■ **Dataset extract**:
»»
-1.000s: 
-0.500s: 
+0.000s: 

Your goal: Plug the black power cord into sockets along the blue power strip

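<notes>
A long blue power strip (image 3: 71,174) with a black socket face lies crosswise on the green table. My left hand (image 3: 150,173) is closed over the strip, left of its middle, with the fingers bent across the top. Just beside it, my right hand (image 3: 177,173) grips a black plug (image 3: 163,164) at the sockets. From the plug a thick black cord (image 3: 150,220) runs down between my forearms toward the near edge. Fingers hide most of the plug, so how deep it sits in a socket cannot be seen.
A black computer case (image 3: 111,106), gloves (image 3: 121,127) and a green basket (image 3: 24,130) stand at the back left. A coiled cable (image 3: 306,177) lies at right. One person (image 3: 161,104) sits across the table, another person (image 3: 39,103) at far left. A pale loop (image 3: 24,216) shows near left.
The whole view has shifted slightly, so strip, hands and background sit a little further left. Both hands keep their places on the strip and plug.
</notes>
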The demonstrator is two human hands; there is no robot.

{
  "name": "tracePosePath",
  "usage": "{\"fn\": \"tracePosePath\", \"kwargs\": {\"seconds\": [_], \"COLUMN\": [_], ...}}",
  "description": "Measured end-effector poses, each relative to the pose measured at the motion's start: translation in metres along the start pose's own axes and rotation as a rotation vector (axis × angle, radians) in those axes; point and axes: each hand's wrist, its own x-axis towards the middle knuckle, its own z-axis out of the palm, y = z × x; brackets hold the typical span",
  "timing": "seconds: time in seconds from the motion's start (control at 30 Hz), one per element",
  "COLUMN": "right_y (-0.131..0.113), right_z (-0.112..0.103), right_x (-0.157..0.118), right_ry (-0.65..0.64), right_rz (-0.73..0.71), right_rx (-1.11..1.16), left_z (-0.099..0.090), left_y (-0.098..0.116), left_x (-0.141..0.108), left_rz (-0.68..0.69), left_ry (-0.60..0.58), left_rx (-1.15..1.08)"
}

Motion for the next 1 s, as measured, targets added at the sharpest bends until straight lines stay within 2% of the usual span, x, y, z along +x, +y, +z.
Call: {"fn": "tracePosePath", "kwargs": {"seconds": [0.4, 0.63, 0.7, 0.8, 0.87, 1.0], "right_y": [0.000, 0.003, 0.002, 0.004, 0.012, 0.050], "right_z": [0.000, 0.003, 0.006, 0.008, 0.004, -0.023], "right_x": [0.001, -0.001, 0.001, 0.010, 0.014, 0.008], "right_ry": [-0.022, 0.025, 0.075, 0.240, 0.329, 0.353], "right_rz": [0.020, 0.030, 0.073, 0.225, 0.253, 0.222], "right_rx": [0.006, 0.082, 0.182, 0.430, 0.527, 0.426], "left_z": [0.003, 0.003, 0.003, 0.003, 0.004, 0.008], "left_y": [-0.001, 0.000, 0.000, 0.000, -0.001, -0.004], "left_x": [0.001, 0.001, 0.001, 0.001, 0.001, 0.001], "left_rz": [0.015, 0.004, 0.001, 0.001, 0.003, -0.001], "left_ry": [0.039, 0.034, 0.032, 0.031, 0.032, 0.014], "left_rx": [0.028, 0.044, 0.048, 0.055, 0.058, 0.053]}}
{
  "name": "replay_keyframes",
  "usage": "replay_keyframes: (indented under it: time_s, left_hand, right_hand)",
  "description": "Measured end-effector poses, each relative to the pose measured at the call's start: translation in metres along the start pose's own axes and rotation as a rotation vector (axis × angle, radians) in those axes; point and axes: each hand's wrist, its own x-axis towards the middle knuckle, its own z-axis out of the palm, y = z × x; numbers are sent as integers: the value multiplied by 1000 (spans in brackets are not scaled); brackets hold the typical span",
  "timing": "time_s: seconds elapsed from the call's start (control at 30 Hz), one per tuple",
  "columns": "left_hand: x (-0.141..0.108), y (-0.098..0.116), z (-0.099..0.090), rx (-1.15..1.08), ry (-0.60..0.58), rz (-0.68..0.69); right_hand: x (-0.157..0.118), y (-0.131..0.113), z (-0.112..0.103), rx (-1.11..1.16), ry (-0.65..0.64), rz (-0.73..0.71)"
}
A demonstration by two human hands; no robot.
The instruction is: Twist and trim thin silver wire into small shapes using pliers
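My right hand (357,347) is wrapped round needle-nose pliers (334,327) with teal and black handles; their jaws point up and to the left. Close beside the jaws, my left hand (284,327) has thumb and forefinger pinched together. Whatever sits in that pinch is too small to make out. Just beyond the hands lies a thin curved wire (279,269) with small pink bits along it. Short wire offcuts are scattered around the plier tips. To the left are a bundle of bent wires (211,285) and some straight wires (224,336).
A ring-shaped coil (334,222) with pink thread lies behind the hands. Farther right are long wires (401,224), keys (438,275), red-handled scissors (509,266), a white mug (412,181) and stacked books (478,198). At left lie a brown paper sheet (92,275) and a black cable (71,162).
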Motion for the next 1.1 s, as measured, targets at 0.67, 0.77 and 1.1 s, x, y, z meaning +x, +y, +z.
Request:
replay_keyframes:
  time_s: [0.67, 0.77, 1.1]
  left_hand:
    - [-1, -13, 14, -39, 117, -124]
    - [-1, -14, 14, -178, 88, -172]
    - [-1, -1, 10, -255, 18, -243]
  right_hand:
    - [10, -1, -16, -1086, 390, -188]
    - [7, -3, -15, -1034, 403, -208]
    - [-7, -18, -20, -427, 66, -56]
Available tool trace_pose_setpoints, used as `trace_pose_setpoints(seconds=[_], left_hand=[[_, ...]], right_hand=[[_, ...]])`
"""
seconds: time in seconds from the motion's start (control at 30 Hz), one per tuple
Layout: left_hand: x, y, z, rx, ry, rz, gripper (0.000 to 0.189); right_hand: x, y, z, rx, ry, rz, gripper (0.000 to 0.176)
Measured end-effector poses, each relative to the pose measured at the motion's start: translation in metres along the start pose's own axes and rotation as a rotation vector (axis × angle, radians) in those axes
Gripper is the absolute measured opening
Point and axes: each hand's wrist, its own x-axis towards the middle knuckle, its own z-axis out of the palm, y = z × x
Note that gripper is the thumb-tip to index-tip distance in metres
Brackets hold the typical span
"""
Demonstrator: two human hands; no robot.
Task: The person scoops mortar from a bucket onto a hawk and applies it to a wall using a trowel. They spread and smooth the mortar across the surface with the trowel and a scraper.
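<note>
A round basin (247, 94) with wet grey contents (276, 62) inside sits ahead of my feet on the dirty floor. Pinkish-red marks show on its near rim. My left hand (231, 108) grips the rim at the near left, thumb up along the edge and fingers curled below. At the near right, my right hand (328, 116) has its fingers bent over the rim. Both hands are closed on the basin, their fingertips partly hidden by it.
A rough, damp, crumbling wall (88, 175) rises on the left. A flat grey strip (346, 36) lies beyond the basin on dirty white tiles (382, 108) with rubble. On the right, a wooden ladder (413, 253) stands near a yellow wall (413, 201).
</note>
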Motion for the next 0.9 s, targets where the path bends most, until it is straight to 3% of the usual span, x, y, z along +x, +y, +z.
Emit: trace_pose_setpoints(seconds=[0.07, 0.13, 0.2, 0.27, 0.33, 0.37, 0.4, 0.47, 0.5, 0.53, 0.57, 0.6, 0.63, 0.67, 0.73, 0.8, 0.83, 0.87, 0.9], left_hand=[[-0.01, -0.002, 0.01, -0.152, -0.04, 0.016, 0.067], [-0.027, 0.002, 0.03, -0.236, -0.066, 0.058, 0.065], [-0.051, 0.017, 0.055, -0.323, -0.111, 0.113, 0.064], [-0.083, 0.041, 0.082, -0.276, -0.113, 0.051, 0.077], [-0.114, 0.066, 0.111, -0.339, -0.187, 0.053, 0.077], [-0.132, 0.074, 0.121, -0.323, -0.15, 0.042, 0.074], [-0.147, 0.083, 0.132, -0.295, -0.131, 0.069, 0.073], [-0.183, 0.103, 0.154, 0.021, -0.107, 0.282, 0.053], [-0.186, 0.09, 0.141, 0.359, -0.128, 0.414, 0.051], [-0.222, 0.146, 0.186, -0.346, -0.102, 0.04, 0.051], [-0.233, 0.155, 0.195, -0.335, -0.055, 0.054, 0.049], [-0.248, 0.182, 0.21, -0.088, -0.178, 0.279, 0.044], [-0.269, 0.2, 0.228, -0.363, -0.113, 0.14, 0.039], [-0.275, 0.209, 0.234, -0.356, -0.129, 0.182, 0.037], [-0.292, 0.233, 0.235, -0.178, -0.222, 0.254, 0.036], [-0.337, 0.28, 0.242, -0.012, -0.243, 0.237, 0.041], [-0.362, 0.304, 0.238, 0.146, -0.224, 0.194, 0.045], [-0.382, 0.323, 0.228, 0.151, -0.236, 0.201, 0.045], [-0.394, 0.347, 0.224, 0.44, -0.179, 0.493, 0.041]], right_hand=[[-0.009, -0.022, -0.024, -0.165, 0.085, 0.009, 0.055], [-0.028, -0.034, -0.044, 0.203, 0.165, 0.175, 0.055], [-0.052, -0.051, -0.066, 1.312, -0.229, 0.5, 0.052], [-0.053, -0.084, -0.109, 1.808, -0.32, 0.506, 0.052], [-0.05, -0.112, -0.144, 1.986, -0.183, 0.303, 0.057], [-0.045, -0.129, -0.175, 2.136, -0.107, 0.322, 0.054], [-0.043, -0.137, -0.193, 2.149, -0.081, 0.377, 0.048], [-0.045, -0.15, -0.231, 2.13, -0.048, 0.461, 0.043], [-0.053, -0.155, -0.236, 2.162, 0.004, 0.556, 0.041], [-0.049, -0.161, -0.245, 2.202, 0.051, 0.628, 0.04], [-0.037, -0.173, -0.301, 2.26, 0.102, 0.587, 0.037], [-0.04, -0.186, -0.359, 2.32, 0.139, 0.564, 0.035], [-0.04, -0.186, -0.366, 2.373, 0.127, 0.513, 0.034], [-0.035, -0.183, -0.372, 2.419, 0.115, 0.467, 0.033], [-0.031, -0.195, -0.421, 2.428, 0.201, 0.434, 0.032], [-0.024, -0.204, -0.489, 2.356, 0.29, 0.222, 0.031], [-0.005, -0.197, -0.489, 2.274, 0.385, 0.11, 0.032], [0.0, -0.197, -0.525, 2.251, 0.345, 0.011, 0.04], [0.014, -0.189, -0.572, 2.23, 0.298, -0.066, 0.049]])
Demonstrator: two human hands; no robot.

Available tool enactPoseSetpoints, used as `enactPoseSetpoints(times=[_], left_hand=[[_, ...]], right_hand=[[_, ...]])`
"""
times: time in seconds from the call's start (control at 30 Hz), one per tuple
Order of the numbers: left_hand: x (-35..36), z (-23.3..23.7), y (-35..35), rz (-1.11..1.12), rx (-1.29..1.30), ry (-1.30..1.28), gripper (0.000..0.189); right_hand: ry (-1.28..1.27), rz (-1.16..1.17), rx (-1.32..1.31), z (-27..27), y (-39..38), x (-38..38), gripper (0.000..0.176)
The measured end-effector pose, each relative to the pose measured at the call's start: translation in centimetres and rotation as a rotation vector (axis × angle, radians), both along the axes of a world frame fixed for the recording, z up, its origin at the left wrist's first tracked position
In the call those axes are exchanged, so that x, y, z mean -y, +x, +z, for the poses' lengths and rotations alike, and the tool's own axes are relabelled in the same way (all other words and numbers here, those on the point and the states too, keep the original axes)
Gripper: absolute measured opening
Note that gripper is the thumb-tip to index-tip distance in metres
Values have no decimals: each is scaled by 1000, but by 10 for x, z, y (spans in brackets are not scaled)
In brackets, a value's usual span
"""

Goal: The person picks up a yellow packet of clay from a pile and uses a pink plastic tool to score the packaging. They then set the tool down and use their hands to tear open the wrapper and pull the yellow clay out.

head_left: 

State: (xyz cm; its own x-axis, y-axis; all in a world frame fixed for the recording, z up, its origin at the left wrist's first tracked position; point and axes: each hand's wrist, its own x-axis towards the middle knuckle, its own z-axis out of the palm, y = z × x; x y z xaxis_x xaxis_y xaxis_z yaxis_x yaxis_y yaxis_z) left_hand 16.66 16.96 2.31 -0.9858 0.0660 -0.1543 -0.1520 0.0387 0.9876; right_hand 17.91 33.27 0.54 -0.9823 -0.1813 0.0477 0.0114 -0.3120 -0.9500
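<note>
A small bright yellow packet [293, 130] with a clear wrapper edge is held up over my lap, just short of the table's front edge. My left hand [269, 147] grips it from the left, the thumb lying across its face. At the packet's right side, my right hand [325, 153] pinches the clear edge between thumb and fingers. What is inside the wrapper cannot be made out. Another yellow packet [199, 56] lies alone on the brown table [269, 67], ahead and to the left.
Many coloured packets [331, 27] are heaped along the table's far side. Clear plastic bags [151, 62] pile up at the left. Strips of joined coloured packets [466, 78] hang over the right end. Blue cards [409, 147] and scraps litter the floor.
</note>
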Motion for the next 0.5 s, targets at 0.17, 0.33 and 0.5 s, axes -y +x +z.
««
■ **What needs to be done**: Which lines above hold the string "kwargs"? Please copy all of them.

■ **Response to the task**:
  "usage": "{\"fn\": \"tracePosePath\", \"kwargs\": {\"seconds\": [_], \"COLUMN\": [_], ...}}",
Call: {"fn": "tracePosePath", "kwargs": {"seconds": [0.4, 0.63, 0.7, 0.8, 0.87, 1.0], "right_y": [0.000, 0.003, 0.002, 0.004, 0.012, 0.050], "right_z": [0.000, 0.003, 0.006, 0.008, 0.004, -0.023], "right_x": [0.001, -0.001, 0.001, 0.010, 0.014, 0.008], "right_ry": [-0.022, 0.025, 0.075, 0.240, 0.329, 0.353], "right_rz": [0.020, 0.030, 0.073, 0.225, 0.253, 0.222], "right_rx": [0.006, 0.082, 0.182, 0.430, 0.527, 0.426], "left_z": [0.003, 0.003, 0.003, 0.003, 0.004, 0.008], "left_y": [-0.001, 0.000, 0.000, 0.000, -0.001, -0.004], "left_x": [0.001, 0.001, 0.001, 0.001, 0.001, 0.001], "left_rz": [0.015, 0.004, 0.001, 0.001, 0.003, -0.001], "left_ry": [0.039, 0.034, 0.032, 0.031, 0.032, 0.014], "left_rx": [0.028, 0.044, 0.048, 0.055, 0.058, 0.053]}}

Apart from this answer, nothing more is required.